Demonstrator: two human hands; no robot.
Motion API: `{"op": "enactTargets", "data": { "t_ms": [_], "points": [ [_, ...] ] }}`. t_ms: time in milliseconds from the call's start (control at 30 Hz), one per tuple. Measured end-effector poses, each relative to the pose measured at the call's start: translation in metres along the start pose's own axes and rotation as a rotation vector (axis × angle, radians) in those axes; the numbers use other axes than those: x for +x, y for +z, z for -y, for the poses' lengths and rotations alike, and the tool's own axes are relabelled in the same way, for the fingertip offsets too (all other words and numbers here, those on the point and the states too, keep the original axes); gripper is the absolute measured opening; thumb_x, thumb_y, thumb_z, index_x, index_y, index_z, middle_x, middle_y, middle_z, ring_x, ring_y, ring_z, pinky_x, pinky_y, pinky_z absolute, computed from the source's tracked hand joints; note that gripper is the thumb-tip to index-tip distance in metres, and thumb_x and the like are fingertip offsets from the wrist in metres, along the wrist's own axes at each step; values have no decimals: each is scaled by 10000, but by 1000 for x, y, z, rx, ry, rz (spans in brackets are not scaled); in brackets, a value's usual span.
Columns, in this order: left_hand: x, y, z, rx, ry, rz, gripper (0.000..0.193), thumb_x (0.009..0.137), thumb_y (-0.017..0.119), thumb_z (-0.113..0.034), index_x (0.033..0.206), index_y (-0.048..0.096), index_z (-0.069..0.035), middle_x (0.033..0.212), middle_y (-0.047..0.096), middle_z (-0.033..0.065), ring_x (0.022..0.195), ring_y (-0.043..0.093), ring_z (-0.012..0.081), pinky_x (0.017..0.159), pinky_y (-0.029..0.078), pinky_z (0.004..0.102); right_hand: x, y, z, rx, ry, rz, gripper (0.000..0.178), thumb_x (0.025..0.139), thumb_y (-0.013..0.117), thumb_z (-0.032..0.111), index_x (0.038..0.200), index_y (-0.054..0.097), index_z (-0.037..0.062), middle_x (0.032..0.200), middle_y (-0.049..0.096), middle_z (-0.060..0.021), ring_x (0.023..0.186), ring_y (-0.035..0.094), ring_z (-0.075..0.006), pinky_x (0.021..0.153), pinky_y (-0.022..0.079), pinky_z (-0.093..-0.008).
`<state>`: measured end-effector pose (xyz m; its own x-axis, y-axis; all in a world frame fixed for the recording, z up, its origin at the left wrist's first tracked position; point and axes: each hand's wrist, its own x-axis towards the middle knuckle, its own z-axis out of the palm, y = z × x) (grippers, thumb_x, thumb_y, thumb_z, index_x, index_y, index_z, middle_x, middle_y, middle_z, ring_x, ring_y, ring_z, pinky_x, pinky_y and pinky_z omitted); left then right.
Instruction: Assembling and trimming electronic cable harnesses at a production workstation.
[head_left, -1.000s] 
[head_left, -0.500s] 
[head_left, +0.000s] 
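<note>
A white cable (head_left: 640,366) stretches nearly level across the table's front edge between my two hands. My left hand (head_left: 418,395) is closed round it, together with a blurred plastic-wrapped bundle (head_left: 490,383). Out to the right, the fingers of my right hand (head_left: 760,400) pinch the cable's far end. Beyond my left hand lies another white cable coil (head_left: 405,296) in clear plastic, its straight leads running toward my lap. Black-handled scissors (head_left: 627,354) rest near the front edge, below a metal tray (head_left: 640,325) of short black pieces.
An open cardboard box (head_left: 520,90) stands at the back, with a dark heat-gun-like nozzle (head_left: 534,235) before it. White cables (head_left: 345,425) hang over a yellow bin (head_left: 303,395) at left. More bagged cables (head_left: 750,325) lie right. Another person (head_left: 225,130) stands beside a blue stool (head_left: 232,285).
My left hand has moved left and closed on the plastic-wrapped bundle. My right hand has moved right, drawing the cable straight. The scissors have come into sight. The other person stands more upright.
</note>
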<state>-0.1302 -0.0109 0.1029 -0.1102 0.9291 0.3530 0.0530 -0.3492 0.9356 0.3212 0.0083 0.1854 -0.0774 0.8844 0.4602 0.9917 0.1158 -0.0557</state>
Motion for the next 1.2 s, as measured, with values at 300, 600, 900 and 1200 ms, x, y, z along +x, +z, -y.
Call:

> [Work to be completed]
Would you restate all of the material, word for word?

> [The completed task]
Demonstrator: two human hands; no robot.
Motion API: `{"op": "enactTargets", "data": { "t_ms": [_], "points": [ [_, ...] ] }}`. t_ms: time in milliseconds from the call's start (control at 30 Hz), one per tuple. Measured end-effector poses, each relative to the pose measured at the call's start: translation in metres along the start pose's own axes and rotation as a rotation vector (axis × angle, radians) in those axes; the numbers use other axes than those: x for +x, y for +z, z for -y, for the poses' lengths and rotations alike, and the tool's own axes are relabelled in the same way, for the fingertip offsets too (all other words and numbers here, those on the point and the states too, keep the original axes); gripper is the absolute measured opening; thumb_x, thumb_y, thumb_z, index_x, index_y, index_z, middle_x, middle_y, middle_z, ring_x, ring_y, ring_z, pinky_x, pinky_y, pinky_z absolute, computed from the source's tracked hand joints; note that gripper is the thumb-tip to index-tip distance in metres, and thumb_x and the like are fingertip offsets from the wrist in metres, along the wrist's own axes at each step; values have no decimals: each is scaled by 10000, but by 1000 for x, y, z, rx, ry, rz (spans in brackets are not scaled); in brackets, a value's usual span.
Columns, in this order: left_hand: x, y, z, rx, ry, rz, gripper (0.000..0.193), thumb_x (0.009..0.137), thumb_y (-0.017..0.119), thumb_z (-0.113..0.034), index_x (0.033..0.206), index_y (-0.048..0.096), index_z (-0.069..0.035), middle_x (0.033..0.212), middle_y (-0.047..0.096), middle_z (-0.033..0.065), ring_x (0.022..0.195), ring_y (-0.043..0.093), ring_z (-0.012..0.081), pinky_x (0.017..0.159), pinky_y (-0.029..0.078), pinky_z (0.004..0.102); right_hand: x, y, z, rx, ry, rz, gripper (0.000..0.178), thumb_x (0.025..0.139), thumb_y (-0.013..0.117), thumb_z (-0.032..0.111), index_x (0.038..0.200), index_y (-0.054..0.097), index_z (-0.037..0.062), middle_x (0.032..0.200), middle_y (-0.049..0.096), middle_z (-0.060..0.021), ring_x (0.023..0.186), ring_y (-0.035..0.094), ring_z (-0.075..0.006), pinky_x (0.021..0.153), pinky_y (-0.022..0.079), pinky_z (-0.093..-0.008).
`<state>`: measured end-effector pose (xyz m; its own x-axis, y-axis; all in a world frame fixed for the recording, z up, its origin at the left wrist's first tracked position; point and axes: each hand's wrist, its own x-axis towards the middle knuckle, its own z-axis out of the palm, y = z × x) (grippers, thumb_x, thumb_y, thumb_z, index_x, index_y, index_z, middle_x, middle_y, middle_z, ring_x, ring_y, ring_z, pinky_x, pinky_y and pinky_z omitted); left then right.
Instruction: Assembling and trimming electronic cable harnesses at a production workstation.
[head_left, -1.000s] 
[head_left, -0.500s] 
[head_left, +0.000s] 
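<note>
A white cable (head_left: 640,366) stretches nearly level across the table's front edge between my two hands. My left hand (head_left: 418,395) is closed round it, together with a blurred plastic-wrapped bundle (head_left: 490,383). Out to the right, the fingers of my right hand (head_left: 760,400) pinch the cable's far end. Beyond my left hand lies another white cable coil (head_left: 405,296) in clear plastic, its straight leads running toward my lap. Black-handled scissors (head_left: 627,354) rest near the front edge, below a metal tray (head_left: 640,325) of short black pieces.
An open cardboard box (head_left: 520,90) stands at the back, with a dark heat-gun-like nozzle (head_left: 534,235) before it. White cables (head_left: 345,425) hang over a yellow bin (head_left: 303,395) at left. More bagged cables (head_left: 750,325) lie right. Another person (head_left: 225,130) stands beside a blue stool (head_left: 232,285).
My left hand has moved left and closed on the plastic-wrapped bundle. My right hand has moved right, drawing the cable straight. The scissors have come into sight. The other person stands more upright.
</note>
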<state>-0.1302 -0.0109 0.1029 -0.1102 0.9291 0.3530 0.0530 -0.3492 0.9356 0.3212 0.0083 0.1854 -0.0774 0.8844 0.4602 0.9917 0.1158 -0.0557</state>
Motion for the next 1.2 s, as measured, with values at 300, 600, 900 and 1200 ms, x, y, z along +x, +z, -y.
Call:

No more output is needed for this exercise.